Task directions |
Print the data exactly as written, but leave out each picture.

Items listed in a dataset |
[Start of section]
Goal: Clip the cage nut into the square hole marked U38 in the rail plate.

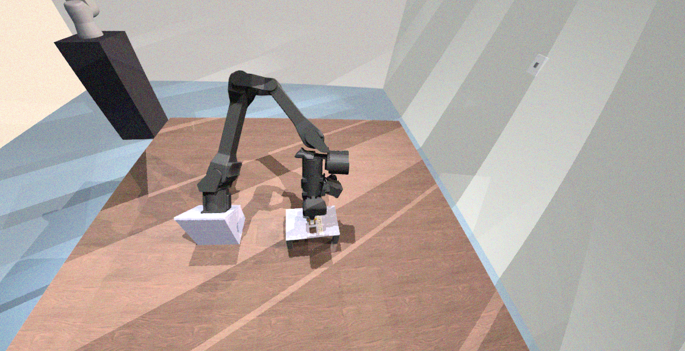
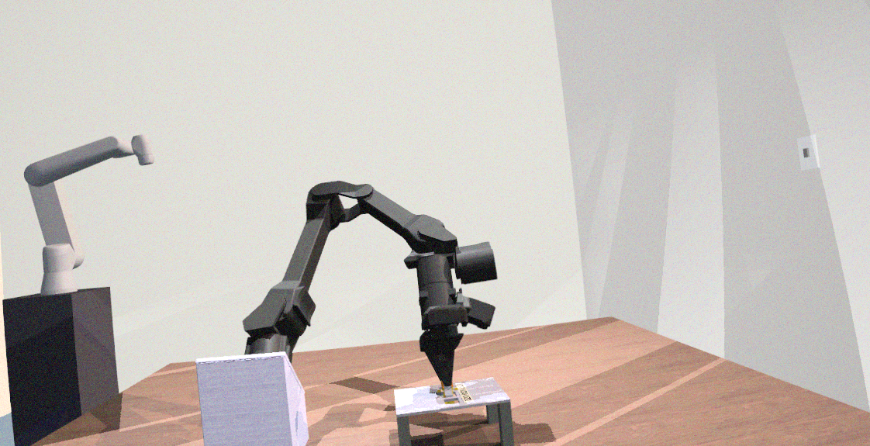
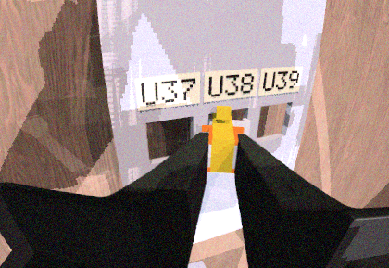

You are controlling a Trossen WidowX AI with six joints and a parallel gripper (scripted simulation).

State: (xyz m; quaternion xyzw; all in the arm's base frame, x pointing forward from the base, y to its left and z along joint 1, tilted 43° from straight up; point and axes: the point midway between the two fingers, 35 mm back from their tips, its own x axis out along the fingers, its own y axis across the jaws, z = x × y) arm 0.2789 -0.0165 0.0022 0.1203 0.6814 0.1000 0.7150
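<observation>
- A black six-joint arm (image 1: 234,123) (image 2: 307,247) arches toward the rail plate (image 1: 296,226) (image 2: 416,400) (image 3: 232,31), its wrist above the plate and its end effector (image 1: 312,218) (image 2: 448,385) (image 3: 221,143) pointing down.
- The end effector is clamped on the cage nut (image 1: 308,220) (image 2: 443,389) (image 3: 222,148), a yellow piece with orange side parts between two dark fingers.
- The cage nut is at the rail plate's middle opening, the U38 hole (image 3: 240,113), partly covering it in the wrist view; whether its wings have passed through cannot be told.
- Across the rail plate run three printed labels, U37 (image 3: 169,92), U38 (image 3: 232,85) and U39 (image 3: 282,81), each beside its own square hole.
- Raised on grey legs (image 2: 505,424), the rail plate stands over a wood-grain surface (image 1: 383,271) (image 2: 639,357) (image 3: 358,114) striped with light and shadow.
- Left of the rail plate in the exterior view, a pale block (image 1: 210,228) (image 2: 243,403) is at the black arm's foot.
- Well behind and left of the rail plate in that view, a light grey robot arm (image 1: 86,20) (image 2: 57,211) stands on a dark pedestal (image 1: 110,85) (image 2: 39,345).
- Far right of the rail plate, a white fixture (image 1: 537,65) (image 2: 807,151) is mounted on the wall.
</observation>
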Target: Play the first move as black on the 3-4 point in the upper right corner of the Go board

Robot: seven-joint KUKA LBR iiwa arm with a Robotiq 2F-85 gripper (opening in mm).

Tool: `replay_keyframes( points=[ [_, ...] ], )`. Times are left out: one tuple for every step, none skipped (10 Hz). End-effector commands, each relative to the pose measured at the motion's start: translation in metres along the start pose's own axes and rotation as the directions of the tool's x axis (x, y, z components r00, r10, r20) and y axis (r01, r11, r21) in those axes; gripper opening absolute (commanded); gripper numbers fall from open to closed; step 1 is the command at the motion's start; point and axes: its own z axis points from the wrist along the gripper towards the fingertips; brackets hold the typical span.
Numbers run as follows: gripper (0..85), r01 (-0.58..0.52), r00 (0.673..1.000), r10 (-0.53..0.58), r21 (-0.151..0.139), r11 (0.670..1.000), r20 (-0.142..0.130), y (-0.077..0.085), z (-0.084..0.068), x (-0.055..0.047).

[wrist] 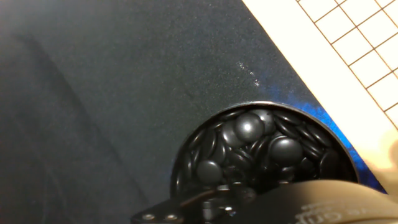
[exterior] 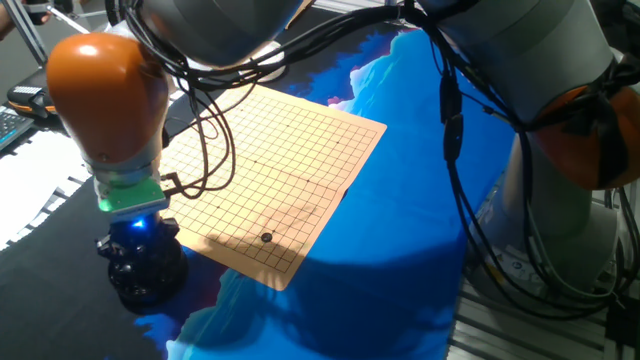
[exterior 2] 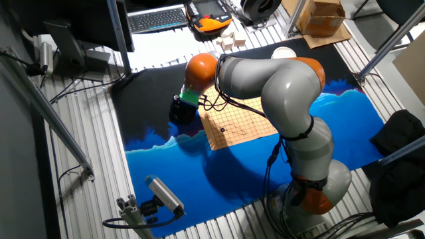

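Stones fill the black bowl (wrist: 264,163) directly under the gripper (exterior: 140,262), which hangs low over it beside the corner of the Go board (exterior: 270,160). The fingers are hidden in every view, so whether they are parted or pinching a stone cannot be told. One black stone (exterior: 266,238) already lies on the board, on a crossing a few lines in from the corner nearest the bowl; whether that is the 3-4 point cannot be counted for sure. If another stone were to be picked up, the arm should come straight down onto a stone on top of the heap, such as the raised one (wrist: 249,127) near the middle, close on that stone alone, and lift vertically, clear of the bowl's rim.
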Motion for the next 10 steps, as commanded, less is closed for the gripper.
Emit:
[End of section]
Answer to this problem |
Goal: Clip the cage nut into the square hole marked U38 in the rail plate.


You are controlling a Trossen WidowX AI with six joints and a parallel gripper (scripted simulation).

State: (xyz m; quaternion xyzw; all in the arm's base frame, x pointing forward from the base, y to its left and z along joint 1, tilted 43° from straight up; point and axes: the point midway between the two fingers, 35 mm back from their tips, its own x axis out along the fingers, its own y axis across the jaws, z = x × y) arm 0.2789 -0.0165 0.0022 0.1203 0.6814 0.1000 0.7150
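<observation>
- A black six-joint arm (image 1: 234,123) (image 2: 307,247) arches toward the rail plate (image 1: 296,226) (image 2: 416,400) (image 3: 232,31), its wrist above the plate and its end effector (image 1: 312,218) (image 2: 448,385) (image 3: 221,143) pointing down.
- The end effector is clamped on the cage nut (image 1: 308,220) (image 2: 443,389) (image 3: 222,148), a yellow piece with orange side parts between two dark fingers.
- The cage nut is at the rail plate's middle opening, the U38 hole (image 3: 240,113), partly covering it in the wrist view; whether its wings have passed through cannot be told.
- Across the rail plate run three printed labels, U37 (image 3: 169,92), U38 (image 3: 232,85) and U39 (image 3: 282,81), each beside its own square hole.
- Raised on grey legs (image 2: 505,424), the rail plate stands over a wood-grain surface (image 1: 383,271) (image 2: 639,357) (image 3: 358,114) striped with light and shadow.
- Left of the rail plate in the exterior view, a pale block (image 1: 210,228) (image 2: 243,403) is at the black arm's foot.
- Well behind and left of the rail plate in that view, a light grey robot arm (image 1: 86,20) (image 2: 57,211) stands on a dark pedestal (image 1: 110,85) (image 2: 39,345).
- Far right of the rail plate, a white fixture (image 1: 537,65) (image 2: 807,151) is mounted on the wall.
</observation>
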Target: Play the first move as black on the 3-4 point in the upper right corner of the Go board

Robot: seven-joint KUKA LBR iiwa arm with a Robotiq 2F-85 gripper (opening in mm).

Tool: `replay_keyframes( points=[ [_, ...] ], )`. Times are left out: one tuple for every step, none skipped (10 Hz). End-effector commands, each relative to the pose measured at the motion's start: translation in metres along the start pose's own axes and rotation as the directions of the tool's x axis (x, y, z components r00, r10, r20) and y axis (r01, r11, r21) in those axes; gripper opening absolute (commanded); gripper numbers fall from open to closed; step 1 is the command at the motion's start; point and axes: its own z axis points from the wrist along the gripper towards the fingertips; brackets hold the typical span.
Numbers run as follows: gripper (0..85), r01 (-0.58..0.52), r00 (0.673..1.000), r10 (-0.53..0.58), r21 (-0.151..0.139), r11 (0.670..1.000), r20 (-0.142..0.130), y (-0.077..0.085), z (-0.084..0.068), x (-0.055..0.047).

[wrist] 
[exterior] 
[exterior 2] 

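Stones fill the black bowl (wrist: 264,163) directly under the gripper (exterior: 140,262), which hangs low over it beside the corner of the Go board (exterior: 270,160). The fingers are hidden in every view, so whether they are parted or pinching a stone cannot be told. One black stone (exterior: 266,238) already lies on the board, on a crossing a few lines in from the corner nearest the bowl; whether that is the 3-4 point cannot be counted for sure. If another stone were to be picked up, the arm should come straight down onto a stone on top of the heap, such as the raised one (wrist: 249,127) near the middle, close on that stone alone, and lift vertically, clear of the bowl's rim.
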Motion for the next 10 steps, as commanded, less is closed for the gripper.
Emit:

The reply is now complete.